Preventing Osteoporosis

Osteoporosis, or porous bone, is a disorder in which bones become increasingly porous or brittle, subject to fracture.  Men as well as women are affected by osteoporosis, a disease that can be prevented and treated.  According to the National Institute of Health, osteoporosis is a major public health threat for 44 million Americans, 68 percent of whom are women.  Based on figures from hospitals and nursing homes, the estimated national direct expenditures for osteoporosis and related fractures total $14 billion each year.

What Is Bone?
Bone is living, growing tissue. It is made mostly of collagen, a protein that provides a soft framework, and calcium phosphate, a mineral that adds strength and hardens the framework.
Throughout your lifetime, old bone is removed (resorption) and new bone is added to the skeleton (formation). During childhood and teenage years, new bone is added faster than old bone is removed. As a result, bones become larger, heavier, and denser. Bone formation outpaces resorption until peak bone mass (maximum bone density and strength) is reached around age 30. After that time, bone resorption slowly begins to exceed bone formation.
For women, the most bone loss occurs in the first few years after menopause, and it continues into the postmenopausal years. Osteoporosis – which mainly affects women but may also affect men – will develop when bone resorption occurs too quickly or when replacement occurs too slowly. Osteoporosis is more likely to develop if you did not reach optimal peak bone mass during your bone-building years.

Prevention & Treatment
To reach optimal peak bone mass and continue building new bone tissue as you age, there are several factors you should consider.
Calcium: An inadequate supply of calcium over a lifetime contributes to the development of osteoporosis.
Vitamin D: Vitamin D plays an important role in calcium absorption and in bone health. It is made in the skin through exposure to sunlight. While many people are able to obtain enough vitamin D naturally, studies show that vitamin D production decreases in the elderly, in people who are housebound, and for people in general during the winter.
Exercise: Like muscle, bone is living tissue that responds to exercise by becoming stronger. Weight-bearing exercise is the best for your bones because it forces you to work against gravity. Examples include walking, hiking, jogging, stair climbing, weight training, tennis, and dancing.
Importance of Physical Activity
Bone adapts to strain by increasing or decreasing its mass and density.  When strains (non-injury) are higher than usual, bone formation exceeds resorption and bone mass and bone strength are increased.  There is a relationship between the volume of exercise and increased bone mineral density.  For an exercise program to be effective, it must elicit a variety of strains above those encountered in daily movement without overloads that are unsafe.  For example, exercises that involve bending forward from the waist could endanger clients diagnosed with osteoporosis of the spine.

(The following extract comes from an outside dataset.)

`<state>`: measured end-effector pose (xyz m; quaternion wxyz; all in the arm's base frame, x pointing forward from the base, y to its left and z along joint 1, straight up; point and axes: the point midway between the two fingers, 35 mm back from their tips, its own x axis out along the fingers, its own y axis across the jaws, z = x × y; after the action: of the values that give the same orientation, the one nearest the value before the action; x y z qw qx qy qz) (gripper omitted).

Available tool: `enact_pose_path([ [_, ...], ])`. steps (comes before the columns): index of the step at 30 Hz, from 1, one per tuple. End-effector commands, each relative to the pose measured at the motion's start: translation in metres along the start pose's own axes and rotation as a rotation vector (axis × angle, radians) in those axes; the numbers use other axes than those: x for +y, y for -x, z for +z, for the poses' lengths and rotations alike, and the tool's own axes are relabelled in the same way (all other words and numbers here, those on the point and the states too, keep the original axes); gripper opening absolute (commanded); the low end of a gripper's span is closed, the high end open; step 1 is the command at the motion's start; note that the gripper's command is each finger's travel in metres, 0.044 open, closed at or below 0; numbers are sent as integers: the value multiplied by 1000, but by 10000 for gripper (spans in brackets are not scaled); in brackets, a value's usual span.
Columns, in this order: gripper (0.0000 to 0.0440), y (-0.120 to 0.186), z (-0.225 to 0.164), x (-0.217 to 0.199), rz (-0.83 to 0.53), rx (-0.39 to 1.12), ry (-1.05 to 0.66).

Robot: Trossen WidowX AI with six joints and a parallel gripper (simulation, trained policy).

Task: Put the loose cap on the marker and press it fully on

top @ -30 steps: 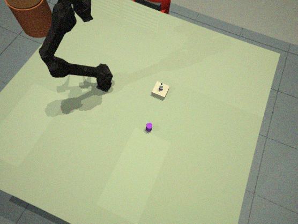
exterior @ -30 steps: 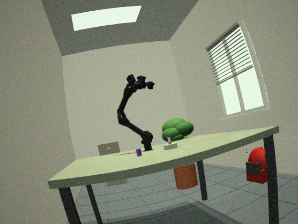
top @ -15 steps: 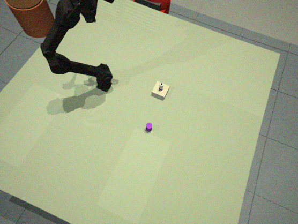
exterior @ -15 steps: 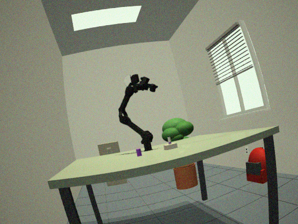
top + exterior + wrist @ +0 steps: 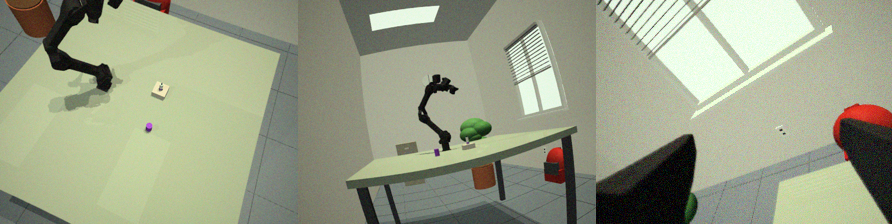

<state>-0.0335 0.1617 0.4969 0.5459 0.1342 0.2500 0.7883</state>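
Observation:
The marker (image 5: 161,86) (image 5: 467,139) stands upright in the pale holder block (image 5: 157,95) (image 5: 468,147), its narrow tip up and uncapped. The purple cap (image 5: 149,127) (image 5: 436,152) stands loose on the table, apart from the block. My gripper (image 5: 455,90) (image 5: 767,135) is open, with nothing between its fingers in the wrist view. It is raised high above the table, well away from the cap and the marker. The wrist view shows neither of them.
The green table (image 5: 203,161) (image 5: 405,172) bears the block and the arm's base. An orange-brown pot (image 5: 37,24) (image 5: 483,177) with a green plant (image 5: 475,128) stands beyond the table. A red object (image 5: 556,161) (image 5: 868,114) stands on the floor past its edge. A window shows in the wrist view.

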Motion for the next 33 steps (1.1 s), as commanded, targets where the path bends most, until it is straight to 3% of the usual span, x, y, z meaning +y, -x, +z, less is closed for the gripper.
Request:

A clinical study, the Bone Exercise Strength Training Study (BEST), conducted by researchers at the University of Arizona, between 1995 and 2001, showed that weight bearing and resistance exercises, along with calcium supplementation, significantly improved bone mineral density at those sites most frequently associated with osteoporotic fractures in post-menopausal women.  The study led to the development of the BEST Exercise Program for Osteoporosis Prevention.